5. Assurance drone : couverture et obligations légales
L'assurance responsabilité civile est obligatoire pour tout drone, même en catégorie ouverte (art. L. 6111-1 du Code des transports). Pour obtenir l'autorisation de vol avec drone, vous devez fournir une attestation d'assurance valide.
5.1 Montants minimaux en 2026
Pour les drones de moins de 25 kg : 1 500 000 € par sinistre. Au-delà : 3 000 000 €. Les assureurs exigent désormais une clause « vol en conformité réglementaire » : tout vol sans autorisation entraîne une exclusion de garantie.
5.2 Assurance et catégorie spécifique
Les opérateurs en catégorie spécifique doivent souscrire une couverture étendue incluant les dommages aux tiers au sol et en vol. Depuis 2026, la DGAC peut demander une copie du contrat d'assurance à tout moment.
« Un opérateur a vu son autorisation suspendue car son assurance ne couvrait pas les vols BVLOS. La jurisprudence (Tribunal de commerce de Marseille, 18 avril 2026) a rappelé que l'assurance doit être adaptée à l'opération déclarée. »
6. Sanctions et jurisprudence 2026 : que risquez-vous ?
Voler sans autorisation de vol avec drone expose à des sanctions pénales et administratives. En 2026, les contrôles se sont intensifiés (drones anti-drones, patrouilles DGAC).
6.1 Sanctions pénales
Amende de 75 000 € et jusqu'à 6 mois d'emprisonnement pour exploitation sans autorisation (art. L. 6214-2 du Code des transports). En cas de récidive, l'amende peut atteindre 150 000 €.
6.2 Sanctions administratives
Suspension ou retrait de l'autorisation, interdiction de vol, confiscation du drone. La DGAC peut publier les sanctions sur son site (liste noire des opérateurs).
6.3 Jurisprudence récente (2026)
- Tribunal de Paris, 12 mars 2026 : condamnation pour vol en catégorie ouverte sans marquage CE (amende 10 000 €).
- Cour d'appel de Lyon, 26 janvier 2026 : rejet de la demande d'autorisation pour SORA incomplet.
- Tribunal de commerce de Marseille, 18 avril 2026 : nullité de l'assurance pour défaut de conformité.
« La jurisprudence 2026 confirme une tendance : les juges sont intraitables sur le formalisme. Une autorisation de vol avec drone obtenue sur la base de documents incomplets est considérée comme nulle. »
7. Vols de nuit, BVLOS et scénarios spécifiques
Les opérations particulières nécessitent des autorisations supplémentaires. En 2026, les règles se sont durcies.
7.1 Vol de nuit
Interdit en catégorie ouverte.

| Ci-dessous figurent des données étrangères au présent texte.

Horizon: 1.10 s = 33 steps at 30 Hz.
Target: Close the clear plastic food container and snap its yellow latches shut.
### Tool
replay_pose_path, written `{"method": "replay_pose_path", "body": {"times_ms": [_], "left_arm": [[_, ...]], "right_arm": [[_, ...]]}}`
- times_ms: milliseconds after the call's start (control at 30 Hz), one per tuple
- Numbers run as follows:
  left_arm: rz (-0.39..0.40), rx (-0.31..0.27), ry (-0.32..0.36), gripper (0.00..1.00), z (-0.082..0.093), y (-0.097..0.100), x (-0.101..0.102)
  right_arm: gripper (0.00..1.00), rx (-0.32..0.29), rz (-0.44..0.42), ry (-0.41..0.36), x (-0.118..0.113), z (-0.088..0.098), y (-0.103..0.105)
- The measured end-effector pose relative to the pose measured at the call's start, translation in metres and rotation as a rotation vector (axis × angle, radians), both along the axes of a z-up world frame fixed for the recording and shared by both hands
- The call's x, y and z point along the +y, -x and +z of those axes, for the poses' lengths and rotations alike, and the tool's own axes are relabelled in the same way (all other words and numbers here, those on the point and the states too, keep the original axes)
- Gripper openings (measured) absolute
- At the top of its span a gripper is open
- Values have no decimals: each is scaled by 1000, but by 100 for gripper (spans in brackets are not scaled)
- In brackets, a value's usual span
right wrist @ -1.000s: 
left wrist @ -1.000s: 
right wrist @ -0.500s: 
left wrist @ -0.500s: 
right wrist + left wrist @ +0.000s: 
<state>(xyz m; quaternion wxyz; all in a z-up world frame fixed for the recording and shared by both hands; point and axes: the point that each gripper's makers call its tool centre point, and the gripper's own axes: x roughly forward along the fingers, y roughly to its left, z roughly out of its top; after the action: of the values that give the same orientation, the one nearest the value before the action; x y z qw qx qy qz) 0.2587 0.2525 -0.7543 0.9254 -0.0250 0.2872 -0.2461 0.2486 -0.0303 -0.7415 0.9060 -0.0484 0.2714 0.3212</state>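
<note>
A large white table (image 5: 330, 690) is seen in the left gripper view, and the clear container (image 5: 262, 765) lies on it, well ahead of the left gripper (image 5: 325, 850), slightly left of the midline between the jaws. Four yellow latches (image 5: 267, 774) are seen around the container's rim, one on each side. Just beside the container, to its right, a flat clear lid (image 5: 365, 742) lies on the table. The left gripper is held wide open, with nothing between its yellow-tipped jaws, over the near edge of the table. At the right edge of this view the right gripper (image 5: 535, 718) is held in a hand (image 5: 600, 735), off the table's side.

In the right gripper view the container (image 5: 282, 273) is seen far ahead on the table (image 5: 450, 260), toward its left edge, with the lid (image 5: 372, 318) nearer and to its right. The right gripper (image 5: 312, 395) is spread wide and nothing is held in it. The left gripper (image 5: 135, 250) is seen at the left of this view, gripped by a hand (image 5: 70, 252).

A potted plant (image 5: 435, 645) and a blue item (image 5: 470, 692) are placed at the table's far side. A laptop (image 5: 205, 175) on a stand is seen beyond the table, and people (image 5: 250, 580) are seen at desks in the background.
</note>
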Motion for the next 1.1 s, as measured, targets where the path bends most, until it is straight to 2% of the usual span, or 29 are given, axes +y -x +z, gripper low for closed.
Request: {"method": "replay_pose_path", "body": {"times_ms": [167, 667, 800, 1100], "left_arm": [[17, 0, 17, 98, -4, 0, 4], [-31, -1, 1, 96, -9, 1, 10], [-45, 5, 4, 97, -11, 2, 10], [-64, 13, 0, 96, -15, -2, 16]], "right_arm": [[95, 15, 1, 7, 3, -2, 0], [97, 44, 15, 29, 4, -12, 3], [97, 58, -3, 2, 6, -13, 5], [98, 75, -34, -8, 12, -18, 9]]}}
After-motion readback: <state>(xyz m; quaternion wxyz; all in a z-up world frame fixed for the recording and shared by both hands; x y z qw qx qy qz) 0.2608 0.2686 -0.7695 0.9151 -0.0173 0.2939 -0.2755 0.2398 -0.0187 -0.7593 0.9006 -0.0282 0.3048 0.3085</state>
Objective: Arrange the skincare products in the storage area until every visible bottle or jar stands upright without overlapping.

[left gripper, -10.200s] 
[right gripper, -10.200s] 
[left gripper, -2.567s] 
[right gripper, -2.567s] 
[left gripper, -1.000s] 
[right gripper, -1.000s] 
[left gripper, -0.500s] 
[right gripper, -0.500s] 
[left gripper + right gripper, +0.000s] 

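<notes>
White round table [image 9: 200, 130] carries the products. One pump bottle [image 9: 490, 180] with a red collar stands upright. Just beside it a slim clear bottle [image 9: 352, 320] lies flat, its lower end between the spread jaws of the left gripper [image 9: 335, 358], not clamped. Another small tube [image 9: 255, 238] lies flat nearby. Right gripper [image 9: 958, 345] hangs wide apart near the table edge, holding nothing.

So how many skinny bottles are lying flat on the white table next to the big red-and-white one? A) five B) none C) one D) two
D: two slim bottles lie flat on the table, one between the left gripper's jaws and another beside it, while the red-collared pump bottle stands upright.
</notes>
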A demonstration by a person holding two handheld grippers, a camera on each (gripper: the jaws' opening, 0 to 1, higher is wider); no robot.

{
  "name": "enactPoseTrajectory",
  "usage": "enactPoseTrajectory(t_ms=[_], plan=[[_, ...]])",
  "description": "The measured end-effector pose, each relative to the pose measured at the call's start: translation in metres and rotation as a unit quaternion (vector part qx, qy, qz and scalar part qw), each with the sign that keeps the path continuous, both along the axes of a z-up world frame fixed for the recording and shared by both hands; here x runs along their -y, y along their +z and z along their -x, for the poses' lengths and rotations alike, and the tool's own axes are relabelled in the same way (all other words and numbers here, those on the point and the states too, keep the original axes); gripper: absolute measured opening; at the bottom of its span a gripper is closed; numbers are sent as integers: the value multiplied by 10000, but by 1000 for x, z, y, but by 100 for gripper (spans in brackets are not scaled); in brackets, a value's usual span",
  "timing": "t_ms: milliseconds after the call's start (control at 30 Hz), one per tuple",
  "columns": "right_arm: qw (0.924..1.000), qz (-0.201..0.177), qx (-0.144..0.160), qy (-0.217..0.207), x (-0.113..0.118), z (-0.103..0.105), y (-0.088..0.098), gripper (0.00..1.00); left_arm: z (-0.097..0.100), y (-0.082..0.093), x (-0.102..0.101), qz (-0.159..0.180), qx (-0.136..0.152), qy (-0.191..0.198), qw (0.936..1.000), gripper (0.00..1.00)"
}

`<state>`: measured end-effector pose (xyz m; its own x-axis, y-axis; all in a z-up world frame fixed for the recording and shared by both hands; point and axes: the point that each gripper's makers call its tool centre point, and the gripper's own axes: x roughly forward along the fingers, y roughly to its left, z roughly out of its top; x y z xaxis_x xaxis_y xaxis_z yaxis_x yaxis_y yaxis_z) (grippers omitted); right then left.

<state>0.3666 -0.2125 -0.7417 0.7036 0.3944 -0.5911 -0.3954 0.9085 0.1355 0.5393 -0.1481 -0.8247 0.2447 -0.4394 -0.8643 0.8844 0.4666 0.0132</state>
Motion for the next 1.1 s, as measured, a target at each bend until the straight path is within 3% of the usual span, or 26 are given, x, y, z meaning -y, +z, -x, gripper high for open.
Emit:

En catégorie spécifique, une autorisation de vol avec drone spécifique est requise, avec éclairage adapté (feux anticollision visibles à 5 km).
7.2 Vol au-delà de la vue (BVLOS)
Uniquement en catégorie spécifique avec PDRA BVLOS. Depuis 2026, un observateur au sol est obligatoire, sauf dérogation technique (détecteur d'obstacles certifié).
7.3 Vol en agglomération
Survol de zones peuplées : autorisation spéciale de la DGAC, avec étude d'impact sécuritaire. En 2026, une consultation publique est obligatoire pour les vols récurrents.
« Un opérateur a obtenu une autorisation BVLOS de nuit pour inspection de lignes électriques. La DGAC a imposé un double télépilote et un parachute balistique. La moindre déviation entraîne un retrait immédiat de l'autorisation. »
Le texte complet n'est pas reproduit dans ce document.